How on earth have we gotten into this mess?
As I allude to in the title of this blog post, the gig economy is another example of the shameful failure of the neo-liberal project.
The gig economy’s link as a neo-liberal labour market showpiece is clear to see.
The Financial Times article (October 14, 2013) – The ‘sharing economy’ undermines workers’ rights told us that:
The sharing economy amplifies the worst excesses of the dominant economic model: it is neoliberalism on steroids.
The gig economy is portrayed as an opportunity for users to be their own bosses, have the freedom to work when they want and improve their work-life balance.
The websites of these gig economy platforms paint a picture of success for anyone willing to sign up (they call it partnering).
One particular platform tells anyone wanting to sign up about flexible work, competitive fees, choosing when to work.
Potential partners are told:
Work on your own schedule. Take deliveries for a few hours in the morning or the evening, or both – it’s up to you.

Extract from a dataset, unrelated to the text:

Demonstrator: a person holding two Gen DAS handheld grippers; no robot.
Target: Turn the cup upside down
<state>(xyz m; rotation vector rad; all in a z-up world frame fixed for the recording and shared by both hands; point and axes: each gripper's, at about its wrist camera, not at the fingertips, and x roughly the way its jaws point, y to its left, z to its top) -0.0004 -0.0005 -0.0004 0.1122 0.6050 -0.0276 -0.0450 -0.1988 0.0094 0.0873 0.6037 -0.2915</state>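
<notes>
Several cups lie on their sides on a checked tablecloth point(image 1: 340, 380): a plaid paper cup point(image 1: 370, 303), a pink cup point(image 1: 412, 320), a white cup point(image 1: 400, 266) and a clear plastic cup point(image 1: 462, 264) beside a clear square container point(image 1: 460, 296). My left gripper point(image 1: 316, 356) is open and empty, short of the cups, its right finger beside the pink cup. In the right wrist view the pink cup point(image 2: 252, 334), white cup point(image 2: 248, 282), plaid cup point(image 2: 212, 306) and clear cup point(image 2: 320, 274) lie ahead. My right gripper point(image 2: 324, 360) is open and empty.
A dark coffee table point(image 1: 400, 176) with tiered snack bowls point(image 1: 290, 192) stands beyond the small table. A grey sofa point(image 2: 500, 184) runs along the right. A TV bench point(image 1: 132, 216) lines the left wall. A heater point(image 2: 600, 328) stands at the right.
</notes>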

The words used in these web sites paint a feel-good picture where everyone is a winner (sound familiar? -we are all in this together). Even the testimonies of partners (workers) tries to evoke that win-win feeling:
I ride so I can earn money in a way that doesn’t feel like work-it just feels like going for a ride.

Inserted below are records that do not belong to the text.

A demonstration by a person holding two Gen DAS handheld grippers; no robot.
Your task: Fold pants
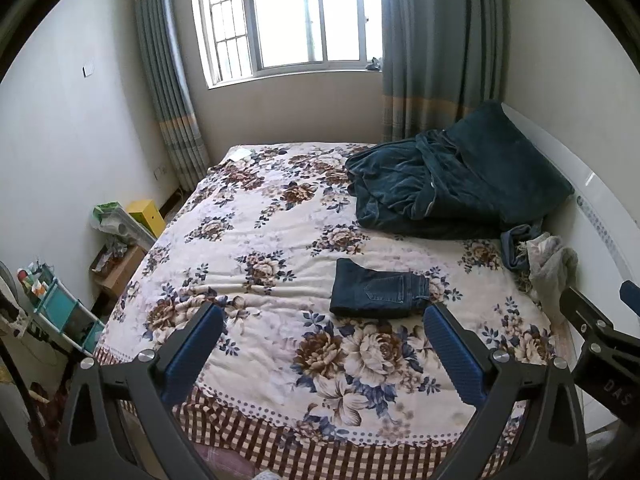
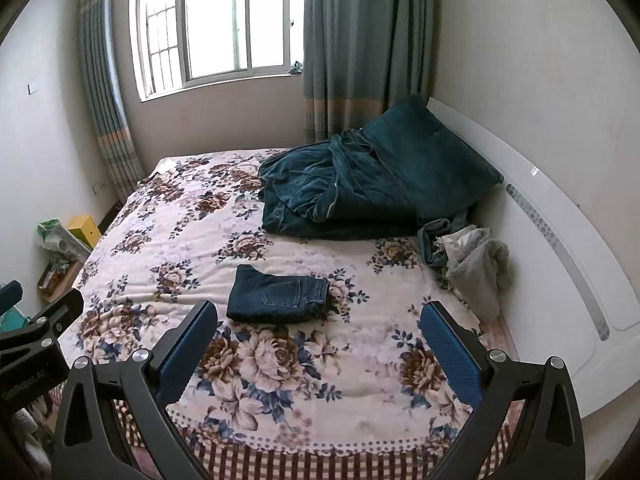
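Note:
Dark blue jeans (image 1: 378,290) lie folded into a small rectangle on the floral bedspread (image 1: 256,216), back pocket up. They also show in the right wrist view (image 2: 278,296). My left gripper (image 1: 322,314) is open and empty, held above the near part of the bed, short of the jeans. My right gripper (image 2: 318,312) is open and empty too, at about the same distance from the jeans. Each gripper's blue-padded fingers frame the bed. The right gripper's body shows at the right edge of the left wrist view (image 1: 592,328).
A teal blanket and pillow (image 1: 448,184) are heaped at the bed's far right. Crumpled blue and grey clothes (image 1: 540,260) lie by the white headboard (image 1: 592,200). Boxes and a shelf cart (image 1: 60,304) stand on the floor at left. A window (image 1: 288,16) with curtains is behind.

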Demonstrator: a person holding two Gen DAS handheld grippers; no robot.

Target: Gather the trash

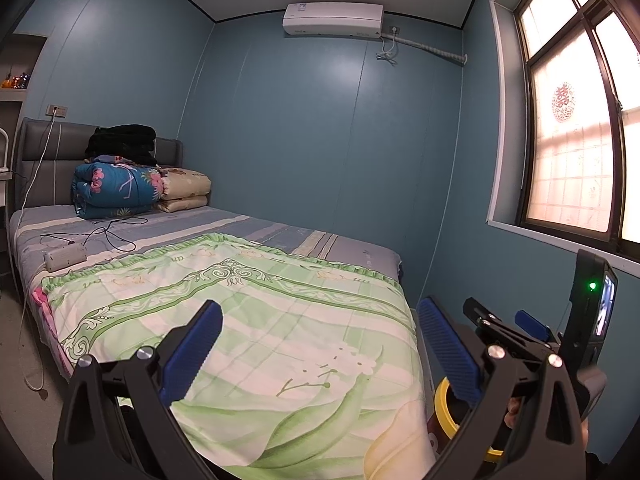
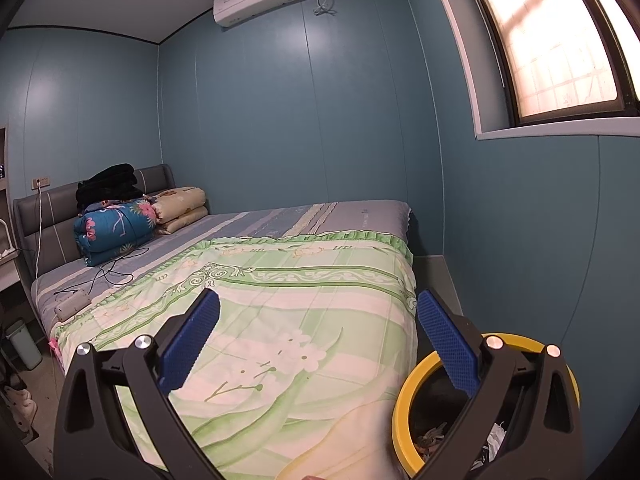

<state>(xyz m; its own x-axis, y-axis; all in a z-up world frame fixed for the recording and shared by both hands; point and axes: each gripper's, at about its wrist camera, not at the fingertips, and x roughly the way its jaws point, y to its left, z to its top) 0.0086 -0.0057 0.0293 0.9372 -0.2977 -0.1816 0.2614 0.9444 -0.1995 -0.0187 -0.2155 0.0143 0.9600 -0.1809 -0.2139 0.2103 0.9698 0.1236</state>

But this discourse is, as outlined in this blog post – The coronavirus crisis is just exposing the failure of neoliberalism (May 12, 2020) – part:
… of the sickening expressions that neoliberals use to try to make out that the changes in working arrangements have benefited workers.
So even though the gig economy erodes full-time work, introducing instead temporary, independent contractor roles that can be terminated if the gig ‘worker’ fails to earn enough stars through customer feedback, this is all overshadowed by a story wound up in the discourse of the individual getting to be successful, earning good money and being free to choose.

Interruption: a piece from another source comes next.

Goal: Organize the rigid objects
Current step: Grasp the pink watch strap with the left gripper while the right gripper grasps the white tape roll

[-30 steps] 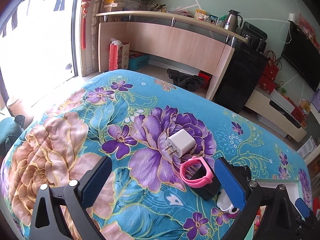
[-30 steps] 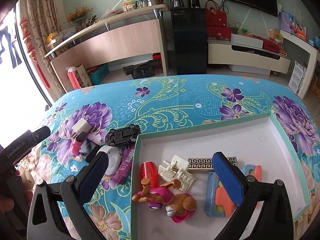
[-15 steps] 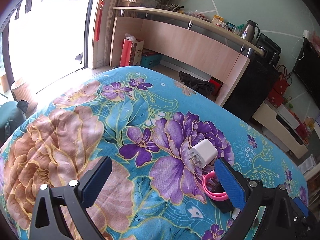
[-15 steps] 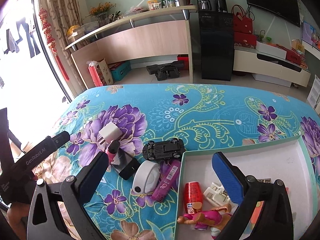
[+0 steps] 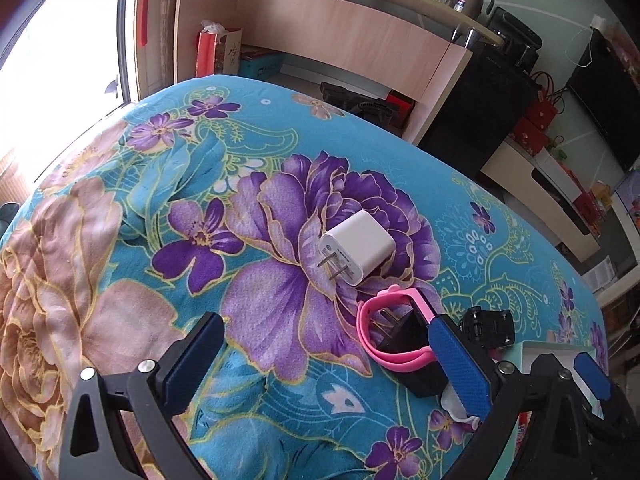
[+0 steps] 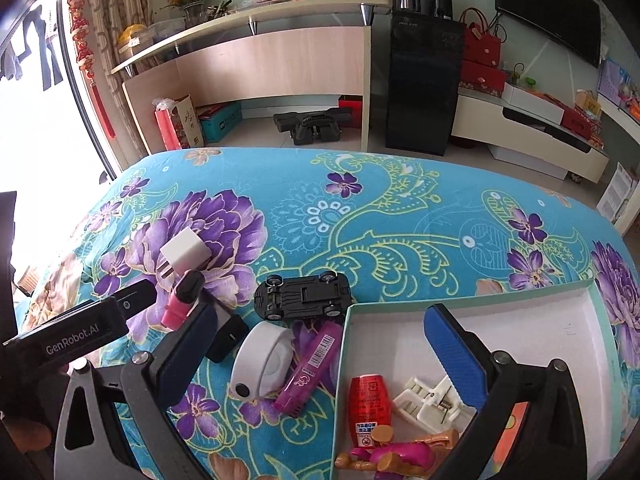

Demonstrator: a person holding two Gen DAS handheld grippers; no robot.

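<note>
On the floral bedspread lie a white charger plug (image 5: 358, 247) (image 6: 185, 253), a pink watch band (image 5: 394, 332) (image 6: 182, 300) over a black adapter (image 5: 416, 360) (image 6: 226, 336), an upturned black toy car (image 6: 304, 296) (image 5: 486, 326), a white round device (image 6: 262, 362) and a magenta tube (image 6: 310, 368). My left gripper (image 5: 324, 364) is open and empty, just short of the plug. My right gripper (image 6: 324, 356) is open and empty over the box's left wall. The white box (image 6: 532, 320) holds a red can (image 6: 370, 404), a white clip (image 6: 434, 398) and a toy figure (image 6: 396, 454).
The left gripper's body (image 6: 76, 332) shows at the left of the right wrist view. Beyond the bed's far edge stand a wooden counter (image 6: 280, 60), a black cabinet (image 6: 424, 80) and a low TV stand (image 6: 532, 136). A bright window (image 5: 52, 40) is at the left.
My left gripper has swung back right, bringing the plug and pink band nearer its middle. My right gripper has kept sliding left from over the box toward the loose objects on the bed.
</note>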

This discourse is all part of the ‘apparatus of justification’ -the corporate press, spin doctors, lobbyists and think tanks-that helps maintain the neo-liberal project, even in the face of intense questioning such as happened during the current crisis.
The quote from the gig companies above is all part of this spin. Creating a story line that the gig companies are the heroes in the neo-liberal labour market helping all those who want to be independent or who have found themselves out of work.
British author George Monbiot in his book ‘How did we get into this mess’, tells us:
This apparatus of justification, or infrastructure of persuasion, and the justifying narrative it generates allow the rich to seize much of our common wealth, to trample the rights of workers and treat the planet as their dustbin.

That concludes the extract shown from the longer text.